Rather than merely depicting oil spills, toxic sludge, clear-cuts or wetland draining, his observations aim to sensitise viewers to the precarious ecological state that humans have created everywhere. In November 2008 den Daas found returned Coho salmon adults in Upper Mackay Creek. Although this was once a common occurrence in North Vancouver creeks, it was a rare event in the endangered urban creek ecosystem of 2008.

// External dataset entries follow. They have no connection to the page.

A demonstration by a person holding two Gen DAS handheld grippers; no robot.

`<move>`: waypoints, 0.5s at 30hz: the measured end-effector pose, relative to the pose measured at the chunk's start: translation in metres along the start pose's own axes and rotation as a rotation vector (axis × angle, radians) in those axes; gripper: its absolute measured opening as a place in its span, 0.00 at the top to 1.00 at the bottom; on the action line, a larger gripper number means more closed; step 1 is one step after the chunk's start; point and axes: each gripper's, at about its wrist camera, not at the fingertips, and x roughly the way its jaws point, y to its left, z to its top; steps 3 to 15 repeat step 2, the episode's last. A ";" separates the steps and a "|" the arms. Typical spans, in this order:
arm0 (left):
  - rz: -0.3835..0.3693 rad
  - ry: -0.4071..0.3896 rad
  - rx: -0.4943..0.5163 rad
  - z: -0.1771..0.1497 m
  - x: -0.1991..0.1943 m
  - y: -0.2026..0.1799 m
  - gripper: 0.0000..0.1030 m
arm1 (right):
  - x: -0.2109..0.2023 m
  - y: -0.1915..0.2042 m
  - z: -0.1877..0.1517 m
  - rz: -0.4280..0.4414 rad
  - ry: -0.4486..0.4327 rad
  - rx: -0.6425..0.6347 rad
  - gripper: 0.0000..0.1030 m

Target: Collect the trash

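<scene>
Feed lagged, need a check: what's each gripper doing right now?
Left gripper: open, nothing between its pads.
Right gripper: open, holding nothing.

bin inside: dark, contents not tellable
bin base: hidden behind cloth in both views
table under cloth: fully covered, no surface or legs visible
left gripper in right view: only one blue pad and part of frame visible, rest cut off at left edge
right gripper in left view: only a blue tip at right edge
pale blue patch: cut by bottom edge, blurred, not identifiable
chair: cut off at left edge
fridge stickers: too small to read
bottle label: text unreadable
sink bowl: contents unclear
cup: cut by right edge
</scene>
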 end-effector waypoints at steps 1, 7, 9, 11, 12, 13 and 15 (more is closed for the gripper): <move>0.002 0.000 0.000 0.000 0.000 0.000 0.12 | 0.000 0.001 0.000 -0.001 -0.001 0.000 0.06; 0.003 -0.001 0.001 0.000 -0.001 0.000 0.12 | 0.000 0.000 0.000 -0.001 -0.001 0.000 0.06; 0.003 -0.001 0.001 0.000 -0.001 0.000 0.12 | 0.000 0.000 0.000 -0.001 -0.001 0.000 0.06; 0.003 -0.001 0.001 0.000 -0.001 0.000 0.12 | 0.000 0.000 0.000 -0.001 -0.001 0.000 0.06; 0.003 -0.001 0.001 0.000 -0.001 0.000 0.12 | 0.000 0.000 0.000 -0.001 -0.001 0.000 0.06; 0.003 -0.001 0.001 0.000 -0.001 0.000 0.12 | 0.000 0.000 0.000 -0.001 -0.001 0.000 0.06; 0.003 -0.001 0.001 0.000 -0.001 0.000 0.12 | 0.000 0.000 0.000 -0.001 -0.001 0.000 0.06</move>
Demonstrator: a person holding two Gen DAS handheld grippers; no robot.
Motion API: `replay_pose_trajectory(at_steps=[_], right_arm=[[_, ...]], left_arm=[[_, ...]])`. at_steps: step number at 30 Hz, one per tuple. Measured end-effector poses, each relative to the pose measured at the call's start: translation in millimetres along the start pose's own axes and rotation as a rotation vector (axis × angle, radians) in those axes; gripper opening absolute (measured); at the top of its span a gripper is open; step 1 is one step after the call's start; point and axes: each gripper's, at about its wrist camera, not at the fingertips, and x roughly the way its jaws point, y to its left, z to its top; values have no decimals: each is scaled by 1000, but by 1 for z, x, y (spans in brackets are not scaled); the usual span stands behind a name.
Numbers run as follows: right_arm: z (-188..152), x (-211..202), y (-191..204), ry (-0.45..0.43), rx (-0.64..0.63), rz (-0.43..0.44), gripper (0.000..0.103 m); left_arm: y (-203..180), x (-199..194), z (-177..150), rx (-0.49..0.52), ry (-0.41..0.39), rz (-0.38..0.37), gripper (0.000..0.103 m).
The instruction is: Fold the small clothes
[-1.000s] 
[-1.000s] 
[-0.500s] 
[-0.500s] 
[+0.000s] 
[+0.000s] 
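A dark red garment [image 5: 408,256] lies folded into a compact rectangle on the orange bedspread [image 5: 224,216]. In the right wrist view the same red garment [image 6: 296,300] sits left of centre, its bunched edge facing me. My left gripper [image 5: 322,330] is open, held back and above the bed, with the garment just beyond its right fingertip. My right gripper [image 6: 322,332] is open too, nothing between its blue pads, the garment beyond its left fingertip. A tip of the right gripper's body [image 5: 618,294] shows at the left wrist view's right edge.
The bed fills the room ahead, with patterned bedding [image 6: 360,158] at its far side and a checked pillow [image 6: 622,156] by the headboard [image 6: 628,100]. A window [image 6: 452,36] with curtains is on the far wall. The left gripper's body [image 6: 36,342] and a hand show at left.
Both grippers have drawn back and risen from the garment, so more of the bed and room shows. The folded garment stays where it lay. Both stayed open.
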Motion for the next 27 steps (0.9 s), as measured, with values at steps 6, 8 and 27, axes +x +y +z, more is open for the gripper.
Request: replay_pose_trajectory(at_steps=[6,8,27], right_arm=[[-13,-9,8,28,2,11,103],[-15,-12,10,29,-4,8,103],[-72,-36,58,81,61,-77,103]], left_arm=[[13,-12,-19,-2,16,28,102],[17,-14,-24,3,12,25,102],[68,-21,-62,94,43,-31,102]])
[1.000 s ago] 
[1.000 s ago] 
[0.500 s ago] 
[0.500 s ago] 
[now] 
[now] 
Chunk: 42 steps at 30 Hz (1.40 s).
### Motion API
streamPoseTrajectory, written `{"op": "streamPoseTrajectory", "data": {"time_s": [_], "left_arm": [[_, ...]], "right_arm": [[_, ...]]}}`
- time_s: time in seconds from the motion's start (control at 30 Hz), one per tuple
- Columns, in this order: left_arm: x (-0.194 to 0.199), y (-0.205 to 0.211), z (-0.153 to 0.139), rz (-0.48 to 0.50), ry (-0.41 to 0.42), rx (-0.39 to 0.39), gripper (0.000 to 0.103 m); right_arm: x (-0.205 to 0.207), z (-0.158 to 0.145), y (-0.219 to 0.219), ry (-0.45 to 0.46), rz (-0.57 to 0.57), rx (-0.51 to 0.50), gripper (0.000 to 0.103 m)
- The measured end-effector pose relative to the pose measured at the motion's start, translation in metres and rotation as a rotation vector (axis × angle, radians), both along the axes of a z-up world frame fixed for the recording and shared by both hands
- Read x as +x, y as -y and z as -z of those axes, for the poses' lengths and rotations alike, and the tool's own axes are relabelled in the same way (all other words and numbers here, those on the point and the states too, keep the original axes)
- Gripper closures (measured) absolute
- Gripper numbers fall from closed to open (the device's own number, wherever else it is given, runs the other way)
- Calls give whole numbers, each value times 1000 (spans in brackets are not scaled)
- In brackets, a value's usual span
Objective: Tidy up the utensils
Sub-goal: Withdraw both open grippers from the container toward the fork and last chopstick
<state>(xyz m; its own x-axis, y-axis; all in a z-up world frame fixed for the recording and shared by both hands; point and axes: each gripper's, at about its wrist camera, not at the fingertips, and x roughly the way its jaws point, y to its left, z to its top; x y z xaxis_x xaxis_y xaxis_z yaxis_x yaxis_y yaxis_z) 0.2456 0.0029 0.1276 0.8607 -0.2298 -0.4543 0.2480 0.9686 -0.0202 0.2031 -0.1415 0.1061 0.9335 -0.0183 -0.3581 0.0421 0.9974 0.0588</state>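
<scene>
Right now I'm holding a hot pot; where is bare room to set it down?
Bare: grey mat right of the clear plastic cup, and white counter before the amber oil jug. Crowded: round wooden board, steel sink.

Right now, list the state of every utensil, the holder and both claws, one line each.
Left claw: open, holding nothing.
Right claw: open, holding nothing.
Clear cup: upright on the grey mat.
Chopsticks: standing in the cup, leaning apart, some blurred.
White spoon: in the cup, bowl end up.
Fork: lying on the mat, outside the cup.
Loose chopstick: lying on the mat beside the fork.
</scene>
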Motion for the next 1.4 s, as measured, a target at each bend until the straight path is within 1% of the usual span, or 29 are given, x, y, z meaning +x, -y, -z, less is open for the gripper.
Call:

Painting onsite over several years, he completed the first of 60 studies of a pool and small waterfall in the watercourse. In addition to environmentalism, a key context for the painting in this book is the history of diaristic procedures in art. Everyday images, seemingly of little consequence, forcibly reference much larger global phenomena. By treating the Creek diaristically, observing the same site for 60 days, the series monitors and records the state of one ecosystem through a single cycle of the seasons.
Dedicated to the proposition that art can have a significant role in raising global ecological consciousness, Ron den Daas offers this critical commentary through his art of the everyday and documents the conditions that undermine the well-being of a particular habitat, synecdochically standing in for ecosystems everywhere.
Written by artist Bill Jeffries, with a Foreword by Brian Riddle, President and Chief Executive Officer of the Pacific Salmon Foundation in Vancouver.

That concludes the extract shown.